Life in the Manichaean community
The Manichaean community was divided into two groups:
- The electin Latin electiThey spent their time in prayer, practiced celibacy and were vegetarians. After his death, according to the Manichaean theology, the elect reached the Kingdom of Light.
- The listenersin Latin auditors, they should serve the elect, they could marry (although they were discouraged from having children) and practiced fasting every week. At his death, they hoped to reincarnate in the elect.
For the Kingdom of Light to triumph over darkness, all the elect and listeners had to reach the Kingdom of Light. In reality, it was not a triumph that the Manichaeans were looking for, but a return to the original state, the separation of Good and Evil. As evil is indestructible, the only way to reach the Kingdom of Light is to flee from Darkness.
Bema Festival
The fundamental religious festival of the Manichaeans was the Bema, which was celebrated annually:
The Bema It was originally, in the Syrian Christian Church, a seat located in the middle of the ship from which the bishop presided and the Gospel was read. In the Manicha temples, the Bema It was a throne of five steps, covered by valuable tissues, which symbolized the five scales of the hierarchy. The top of the Bema was always empty, as it corresponded to the seat of Mani. This celebration took place during the spring equinox, and was preceded by fasts, symbolizing the Passion and death of Mani, constituting a strict parallel of the Christian Passover.

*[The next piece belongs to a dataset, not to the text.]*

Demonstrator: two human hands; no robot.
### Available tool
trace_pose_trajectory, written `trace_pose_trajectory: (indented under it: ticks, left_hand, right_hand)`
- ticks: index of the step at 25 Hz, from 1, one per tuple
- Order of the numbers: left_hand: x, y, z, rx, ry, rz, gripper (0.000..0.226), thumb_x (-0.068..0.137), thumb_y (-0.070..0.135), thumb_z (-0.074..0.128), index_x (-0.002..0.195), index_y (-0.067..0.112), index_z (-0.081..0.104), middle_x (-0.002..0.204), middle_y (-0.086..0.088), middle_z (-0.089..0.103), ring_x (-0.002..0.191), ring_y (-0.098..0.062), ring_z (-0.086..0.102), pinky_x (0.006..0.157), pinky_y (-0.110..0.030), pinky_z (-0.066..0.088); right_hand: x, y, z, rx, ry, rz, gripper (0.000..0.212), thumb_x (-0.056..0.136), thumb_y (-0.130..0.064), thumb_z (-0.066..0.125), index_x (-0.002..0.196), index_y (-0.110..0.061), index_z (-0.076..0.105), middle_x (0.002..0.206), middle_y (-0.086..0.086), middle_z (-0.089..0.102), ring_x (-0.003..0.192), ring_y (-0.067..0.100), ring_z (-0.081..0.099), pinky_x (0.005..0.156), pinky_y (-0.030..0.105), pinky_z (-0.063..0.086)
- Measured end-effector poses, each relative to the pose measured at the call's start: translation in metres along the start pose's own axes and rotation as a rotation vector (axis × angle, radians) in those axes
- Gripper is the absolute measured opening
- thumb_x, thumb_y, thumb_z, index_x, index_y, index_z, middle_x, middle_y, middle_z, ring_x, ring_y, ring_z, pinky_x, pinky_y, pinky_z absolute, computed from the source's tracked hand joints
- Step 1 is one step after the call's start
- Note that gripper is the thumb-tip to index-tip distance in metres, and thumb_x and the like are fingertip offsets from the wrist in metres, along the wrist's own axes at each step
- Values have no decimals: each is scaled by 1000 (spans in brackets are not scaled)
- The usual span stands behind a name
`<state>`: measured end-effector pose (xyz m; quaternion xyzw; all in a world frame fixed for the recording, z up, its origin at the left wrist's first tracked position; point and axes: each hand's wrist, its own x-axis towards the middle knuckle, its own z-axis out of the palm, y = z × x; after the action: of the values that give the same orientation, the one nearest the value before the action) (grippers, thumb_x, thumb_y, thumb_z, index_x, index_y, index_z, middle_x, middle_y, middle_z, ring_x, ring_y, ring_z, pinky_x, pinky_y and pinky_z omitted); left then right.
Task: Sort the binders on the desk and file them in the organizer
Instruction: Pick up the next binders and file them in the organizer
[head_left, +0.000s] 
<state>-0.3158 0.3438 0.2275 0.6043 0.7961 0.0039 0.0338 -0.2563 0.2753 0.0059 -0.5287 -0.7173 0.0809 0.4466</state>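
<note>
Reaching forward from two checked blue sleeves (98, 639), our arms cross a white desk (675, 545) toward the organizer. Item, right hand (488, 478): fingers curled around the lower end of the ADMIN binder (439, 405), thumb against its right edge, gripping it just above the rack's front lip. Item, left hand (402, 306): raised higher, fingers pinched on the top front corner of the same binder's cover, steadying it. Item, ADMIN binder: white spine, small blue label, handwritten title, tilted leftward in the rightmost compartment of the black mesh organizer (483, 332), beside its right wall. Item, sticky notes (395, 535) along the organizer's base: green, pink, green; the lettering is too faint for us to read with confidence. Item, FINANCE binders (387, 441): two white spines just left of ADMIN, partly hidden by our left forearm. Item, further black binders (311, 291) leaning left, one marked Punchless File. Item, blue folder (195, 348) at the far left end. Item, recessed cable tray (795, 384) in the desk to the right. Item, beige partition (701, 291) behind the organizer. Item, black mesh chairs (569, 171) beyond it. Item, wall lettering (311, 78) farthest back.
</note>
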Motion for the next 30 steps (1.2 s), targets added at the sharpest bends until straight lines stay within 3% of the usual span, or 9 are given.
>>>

Although the Bema is often presumed to be empty, there is some evidence from the Coptic Manichaean script "Psalms of the Bema", that in the Bema there was a copy of the Arzhang, a book illustrated according to tradition by Mani, which narrated the creation of the Universe.
Doctrine
The Manichaeans, like the Gnostics, Mandaeans and Mazdeans, were dualists: they believed that there was an eternal struggle between two opposite and irreducible principles, Good and Evil, which were associated with Light (Zurván) and Darkness. (Ahriman) and, therefore, they considered that the spirit of man is of God but the body of man is of the devil. This was explained through a set of anthropogenic myths, of Gnostic and Zoroastrian influence. In man, the spirit or light is held captive by corporeal matter; therefore, they believe that it is necessary to practice strict asceticism to start the process of releasing the trapped Light. That is why they despise matter, even the body. The "listeners" aspired to reincarnate as "chosen ones", who would no longer need to reincarnate anymore.
Zoroaster, Plato, Jesus, Buddha and many other religious figures would have been sent to humanity to help them in their spiritual liberation, Mani being the Seal of the Prophets.
In practice, Manichaeism denies human responsibility for the evils committed because it believes that they are not the product of free will, but rather the domination of evil over our lives. For this reason they considered the peacock (Pavo cristatus) their sacred animal, because its plumage colors revealed the different spiritual states through which the body passed to achieve purification and transformation into the divine spirit.